The “Invoke Pipeline” activity allows a parent pipeline to trigger a child pipeline. This promotes modular design. For example, you can have a “Master Orchestrator” pipeline that calls separate “Ingest” and “Process” child pipelines.
Intermediate Q19: Web Activity usage?
The Web Activity is used to call REST APIs. In Fabric, it is often used to trigger external processes (e.g., Azure Functions, Logic Apps) or to call the Fabric REST API itself to manage workspace items dynamically.
Intermediate Q20: Validation Activity?
The Validation Activity ensures that a dataset (file or table) exists and meets criteria before the pipeline proceeds. It “waits” until the file appears or a timeout occurs. Use this to prevent jobs from failing when source files arrive late.
Module D: Connectivity & Gateways
Connecting to on-premises and private network data is a key interview topic. These questions cover gateways and security.
Gateway Architecture
Beginner Q21: What is an On-Premises Data Gateway?
An On-Premises Data Gateway acts as a bridge between your local network (behind a firewall) and the cloud (Fabric).
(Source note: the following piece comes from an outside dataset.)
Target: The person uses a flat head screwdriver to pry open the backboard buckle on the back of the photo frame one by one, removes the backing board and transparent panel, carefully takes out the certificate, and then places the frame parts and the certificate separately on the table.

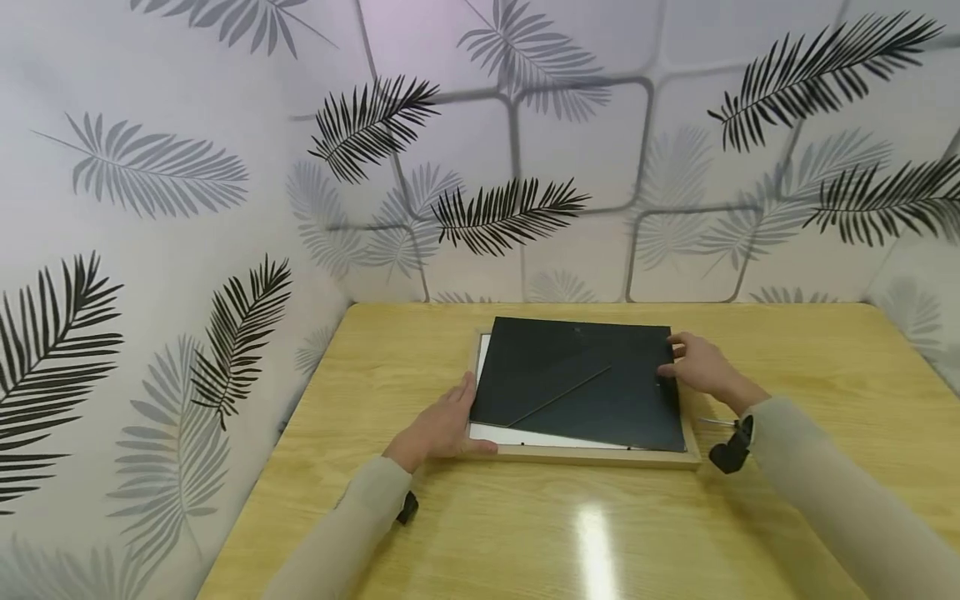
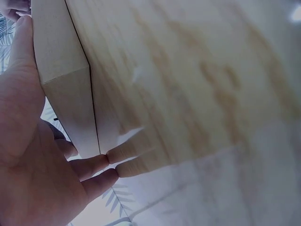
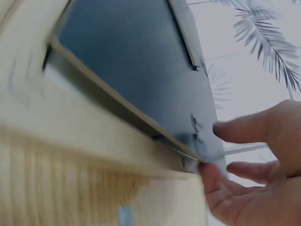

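Note:
A light wooden picture frame (image 1: 592, 454) lies on the table with its back upward. Skewed over it is a black backing board (image 1: 577, 375) with a thin strut, and white shows along the frame's left and front edges. My left hand (image 1: 444, 423) rests against the frame's front left corner, thumb along the front side and fingers along the left side. In the left wrist view, fingertips (image 2: 110, 175) touch the tabletop. At the board's right edge, my right hand (image 1: 703, 364) pinches it near the far corner. The right wrist view shows that edge raised above the frame (image 3: 108, 141).
The wooden table (image 1: 510, 525) stands against walls covered with leaf-patterned material (image 1: 525, 150). A thin metallic piece (image 1: 716, 422) shows by the right wrist, next to a dark wrist device (image 1: 731, 450).

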Tool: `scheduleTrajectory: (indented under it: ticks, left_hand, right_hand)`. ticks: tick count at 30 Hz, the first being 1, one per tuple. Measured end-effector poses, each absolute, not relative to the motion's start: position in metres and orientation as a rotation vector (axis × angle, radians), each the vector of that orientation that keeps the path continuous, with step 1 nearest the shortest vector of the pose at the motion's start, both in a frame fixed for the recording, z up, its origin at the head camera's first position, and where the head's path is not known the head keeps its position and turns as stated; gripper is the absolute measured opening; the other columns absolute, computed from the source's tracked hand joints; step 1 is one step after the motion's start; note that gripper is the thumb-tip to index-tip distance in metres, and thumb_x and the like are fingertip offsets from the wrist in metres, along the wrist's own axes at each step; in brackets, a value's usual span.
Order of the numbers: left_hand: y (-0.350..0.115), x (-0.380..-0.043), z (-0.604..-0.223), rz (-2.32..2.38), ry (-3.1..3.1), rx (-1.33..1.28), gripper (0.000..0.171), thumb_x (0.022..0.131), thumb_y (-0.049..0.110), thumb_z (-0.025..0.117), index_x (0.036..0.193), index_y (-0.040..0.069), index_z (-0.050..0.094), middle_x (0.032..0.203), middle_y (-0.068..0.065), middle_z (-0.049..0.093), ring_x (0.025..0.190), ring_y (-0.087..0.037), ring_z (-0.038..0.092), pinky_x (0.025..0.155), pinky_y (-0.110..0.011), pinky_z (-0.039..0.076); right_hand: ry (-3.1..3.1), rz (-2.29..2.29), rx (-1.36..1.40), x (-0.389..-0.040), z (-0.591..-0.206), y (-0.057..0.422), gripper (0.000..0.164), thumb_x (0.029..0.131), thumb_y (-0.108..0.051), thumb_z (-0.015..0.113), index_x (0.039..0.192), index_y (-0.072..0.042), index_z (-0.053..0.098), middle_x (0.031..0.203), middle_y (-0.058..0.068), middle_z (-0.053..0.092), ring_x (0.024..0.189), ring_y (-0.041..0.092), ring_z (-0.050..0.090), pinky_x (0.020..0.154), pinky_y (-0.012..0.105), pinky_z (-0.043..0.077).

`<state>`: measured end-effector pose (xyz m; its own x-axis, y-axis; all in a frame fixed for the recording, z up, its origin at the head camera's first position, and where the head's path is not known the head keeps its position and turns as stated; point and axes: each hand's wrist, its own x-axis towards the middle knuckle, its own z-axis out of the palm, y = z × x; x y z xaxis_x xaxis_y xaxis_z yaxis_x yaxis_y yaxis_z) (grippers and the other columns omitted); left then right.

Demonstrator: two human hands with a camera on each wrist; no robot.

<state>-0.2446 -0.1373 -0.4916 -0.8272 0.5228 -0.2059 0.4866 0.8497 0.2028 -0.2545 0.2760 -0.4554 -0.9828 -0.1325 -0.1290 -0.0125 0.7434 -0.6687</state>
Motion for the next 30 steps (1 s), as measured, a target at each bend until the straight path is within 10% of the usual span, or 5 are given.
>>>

It allows Data Factory to securely connect to on-prem SQL Servers, File Shares, or Oracle databases without opening inbound ports.
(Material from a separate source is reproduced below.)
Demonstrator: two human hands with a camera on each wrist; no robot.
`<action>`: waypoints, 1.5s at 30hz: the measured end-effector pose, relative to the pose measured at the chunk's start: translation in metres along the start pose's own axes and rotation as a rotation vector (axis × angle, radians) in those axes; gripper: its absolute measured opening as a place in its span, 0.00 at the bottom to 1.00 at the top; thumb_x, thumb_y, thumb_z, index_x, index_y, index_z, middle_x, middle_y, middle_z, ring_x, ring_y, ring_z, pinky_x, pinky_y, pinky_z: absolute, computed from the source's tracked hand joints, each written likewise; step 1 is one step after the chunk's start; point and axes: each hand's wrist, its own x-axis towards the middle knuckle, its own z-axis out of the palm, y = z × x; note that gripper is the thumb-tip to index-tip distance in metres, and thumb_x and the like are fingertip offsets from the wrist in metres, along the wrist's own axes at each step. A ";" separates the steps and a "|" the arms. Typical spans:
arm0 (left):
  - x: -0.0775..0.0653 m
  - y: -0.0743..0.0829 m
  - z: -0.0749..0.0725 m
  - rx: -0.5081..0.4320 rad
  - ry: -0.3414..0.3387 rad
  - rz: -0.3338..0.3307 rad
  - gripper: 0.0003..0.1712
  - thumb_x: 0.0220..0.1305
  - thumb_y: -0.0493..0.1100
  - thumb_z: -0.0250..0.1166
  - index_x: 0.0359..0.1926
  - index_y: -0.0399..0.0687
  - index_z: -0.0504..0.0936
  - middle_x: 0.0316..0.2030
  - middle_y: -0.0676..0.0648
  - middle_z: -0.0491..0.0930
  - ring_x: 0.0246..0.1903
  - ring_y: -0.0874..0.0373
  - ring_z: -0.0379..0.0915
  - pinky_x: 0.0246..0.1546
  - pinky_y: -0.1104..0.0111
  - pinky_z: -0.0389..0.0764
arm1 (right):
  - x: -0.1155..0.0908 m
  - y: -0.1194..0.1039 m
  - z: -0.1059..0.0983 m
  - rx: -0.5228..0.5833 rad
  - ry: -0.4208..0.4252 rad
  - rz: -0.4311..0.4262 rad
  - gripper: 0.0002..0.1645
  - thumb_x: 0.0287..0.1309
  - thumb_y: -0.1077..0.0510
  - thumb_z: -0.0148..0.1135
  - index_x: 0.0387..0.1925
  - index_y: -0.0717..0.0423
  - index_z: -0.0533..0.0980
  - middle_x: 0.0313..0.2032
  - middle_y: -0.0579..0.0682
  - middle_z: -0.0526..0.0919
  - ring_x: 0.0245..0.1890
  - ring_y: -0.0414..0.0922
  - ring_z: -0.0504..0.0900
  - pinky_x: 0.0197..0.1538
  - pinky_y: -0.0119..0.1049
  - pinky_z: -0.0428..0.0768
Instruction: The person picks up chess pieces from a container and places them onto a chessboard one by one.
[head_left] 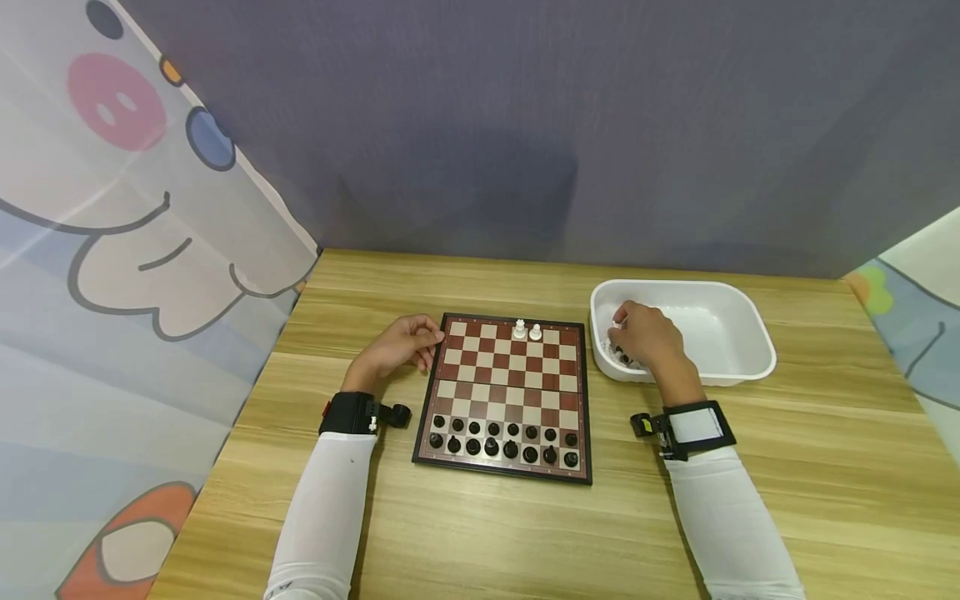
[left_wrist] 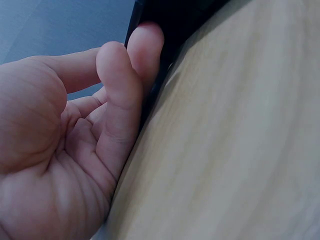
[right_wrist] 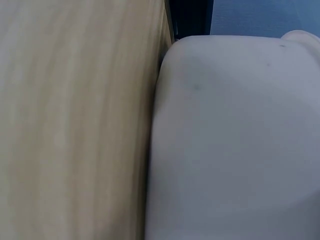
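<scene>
A chessboard (head_left: pixel 516 392) with a black rim lies on the table. Black chess pieces (head_left: pixel 491 447) fill the two rows nearest the person. Two white pieces, a taller crowned one (head_left: pixel 520 329) and a pawn (head_left: pixel 536 332), stand in the far rows. My left hand (head_left: pixel 401 343) rests at the board's far left corner, loosely bent; in the left wrist view its fingertips (left_wrist: pixel 146 47) touch the black side. My right hand (head_left: pixel 651 335) reaches into a white plastic tub (head_left: pixel 723 321), fingers bent down over small chess pieces (head_left: pixel 621 357). Whether they pinch one is hidden.
The tub stands right of the board, its outer wall (right_wrist: pixel 230 140) filling much of the right wrist view. A grey-blue partition (head_left: pixel 525 150) rises behind the wooden table (head_left: pixel 480 533). A cartoon-printed curtain (head_left: pixel 150 250) hangs on the left.
</scene>
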 end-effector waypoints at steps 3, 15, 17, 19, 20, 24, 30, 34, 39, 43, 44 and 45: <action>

Intermediate Q22: On-Prem vs. VNet Data Gateway?
On-Prem Gateway requires installing software on a local VM/Server. VNet Data Gateway is a managed service that injects the gateway into your Azure Virtual Network (VNet). Use the VNet gateway to connect to Azure PaaS services (like SQL MI) that are secured behind Private Endpoints. See our Gateway Comparison Guide.
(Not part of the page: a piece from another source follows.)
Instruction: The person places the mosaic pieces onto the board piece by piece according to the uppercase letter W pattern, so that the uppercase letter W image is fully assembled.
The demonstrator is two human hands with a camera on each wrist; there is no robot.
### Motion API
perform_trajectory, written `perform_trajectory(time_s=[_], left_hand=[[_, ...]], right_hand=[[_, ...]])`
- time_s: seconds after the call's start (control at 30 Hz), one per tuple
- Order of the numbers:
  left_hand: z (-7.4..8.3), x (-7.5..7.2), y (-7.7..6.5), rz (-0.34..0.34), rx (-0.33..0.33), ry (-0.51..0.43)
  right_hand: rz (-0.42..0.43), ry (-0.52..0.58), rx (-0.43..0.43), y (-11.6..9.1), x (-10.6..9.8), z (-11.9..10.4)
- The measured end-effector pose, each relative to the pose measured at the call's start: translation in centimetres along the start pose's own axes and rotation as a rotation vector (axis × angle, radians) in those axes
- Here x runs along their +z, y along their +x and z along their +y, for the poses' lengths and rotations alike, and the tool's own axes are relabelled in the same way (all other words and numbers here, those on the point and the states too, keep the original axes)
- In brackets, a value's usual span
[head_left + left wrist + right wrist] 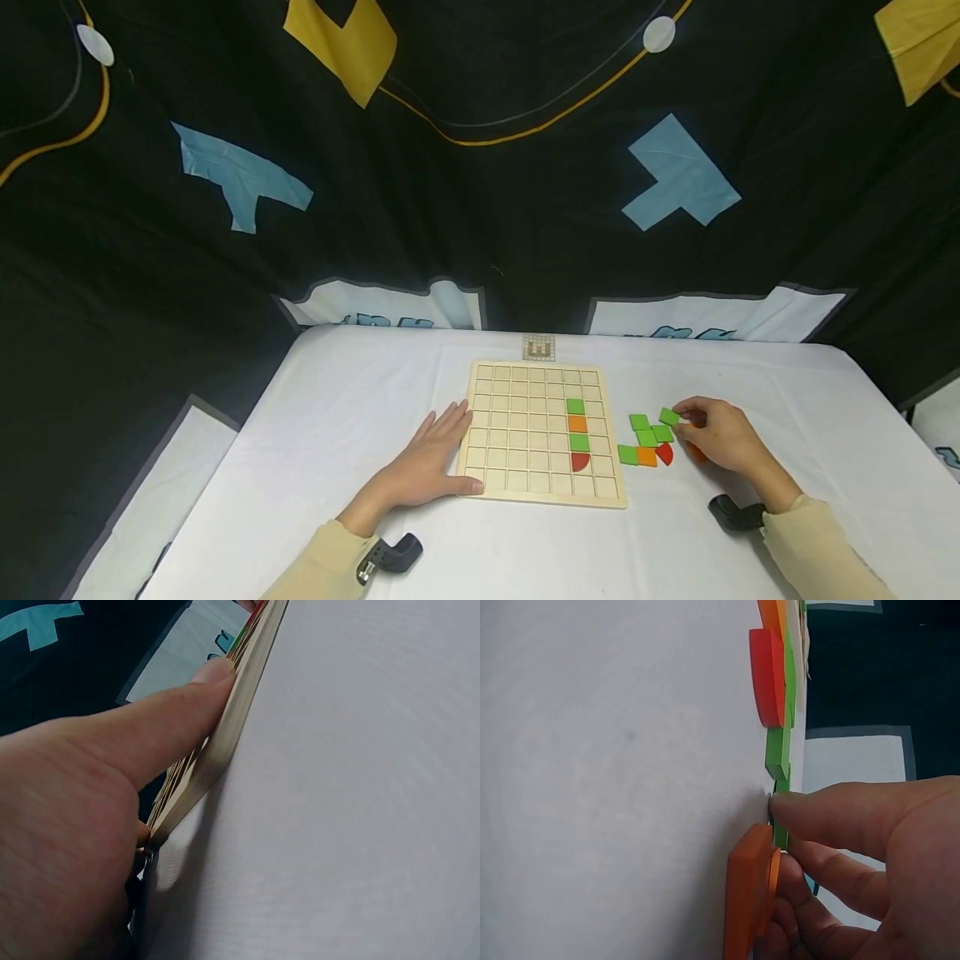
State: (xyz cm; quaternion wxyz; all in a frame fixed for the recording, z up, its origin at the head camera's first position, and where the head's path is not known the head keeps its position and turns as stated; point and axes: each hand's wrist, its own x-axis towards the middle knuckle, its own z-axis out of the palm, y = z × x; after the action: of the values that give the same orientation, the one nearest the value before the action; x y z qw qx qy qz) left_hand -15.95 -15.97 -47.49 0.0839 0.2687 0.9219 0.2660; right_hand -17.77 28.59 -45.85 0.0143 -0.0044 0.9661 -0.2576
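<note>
My left hand (423, 467) lies with fingers straight along the left edge of a wooden grid board (517, 450). In the left wrist view, the thumb (169, 720) rests on the board's rim. One column of the board holds a green square (575, 407), an orange square (577, 424), another green square below and a red quarter-circle (580, 462). To the right of the board, my right hand (720, 433) pinches a green square tile (669, 416) between thumb and fingers. Orange tiles (746, 892) lie just under that hand, partly hidden in the head view.
Beside the right hand lie several loose green squares (639, 422), an orange square (647, 457) and a red quarter-circle (664, 453). A small patterned card (538, 347) lies behind the board on the white-covered table (375, 375). A dark patterned curtain (480, 217) hangs behind.
</note>
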Motion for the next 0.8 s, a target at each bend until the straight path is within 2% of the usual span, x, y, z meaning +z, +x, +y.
perform_trajectory(time_s=[0.5,0.8], left_hand=[[0.05,0.01,0.12,-0.015,0.004,0.000],[0.12,-0.06,0.01,-0.012,-0.006,0.001]], right_hand=[[0.021,0.022,0.017,-0.29,-0.26,-0.16],[0.064,0.036,-0.022,-0.47,-0.40,-0.89]])
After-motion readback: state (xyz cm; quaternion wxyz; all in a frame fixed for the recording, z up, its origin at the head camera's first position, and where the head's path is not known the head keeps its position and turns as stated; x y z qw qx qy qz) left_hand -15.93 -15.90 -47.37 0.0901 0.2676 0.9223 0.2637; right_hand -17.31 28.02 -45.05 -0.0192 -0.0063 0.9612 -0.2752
Advanced Q23: High Availability for Gateways?
To ensure High Availability (HA), you should install the On-Premises Gateway on multiple servers and cluster them. This removes the single point of failure. If one gateway node goes down, Fabric automatically routes traffic to the other active nodes in the cluster.
Security & Network
Intermediate Q24: How are credentials managed?
Credentials for connections are stored securely in the Fabric “Manage Connections and Gateways” setting. However, the best practice is to store secrets in Azure Key Vault and reference them in the connection definition, ensuring passwords are rotated automatically.
Advanced Q25: Troubleshooting Gateway connectivity?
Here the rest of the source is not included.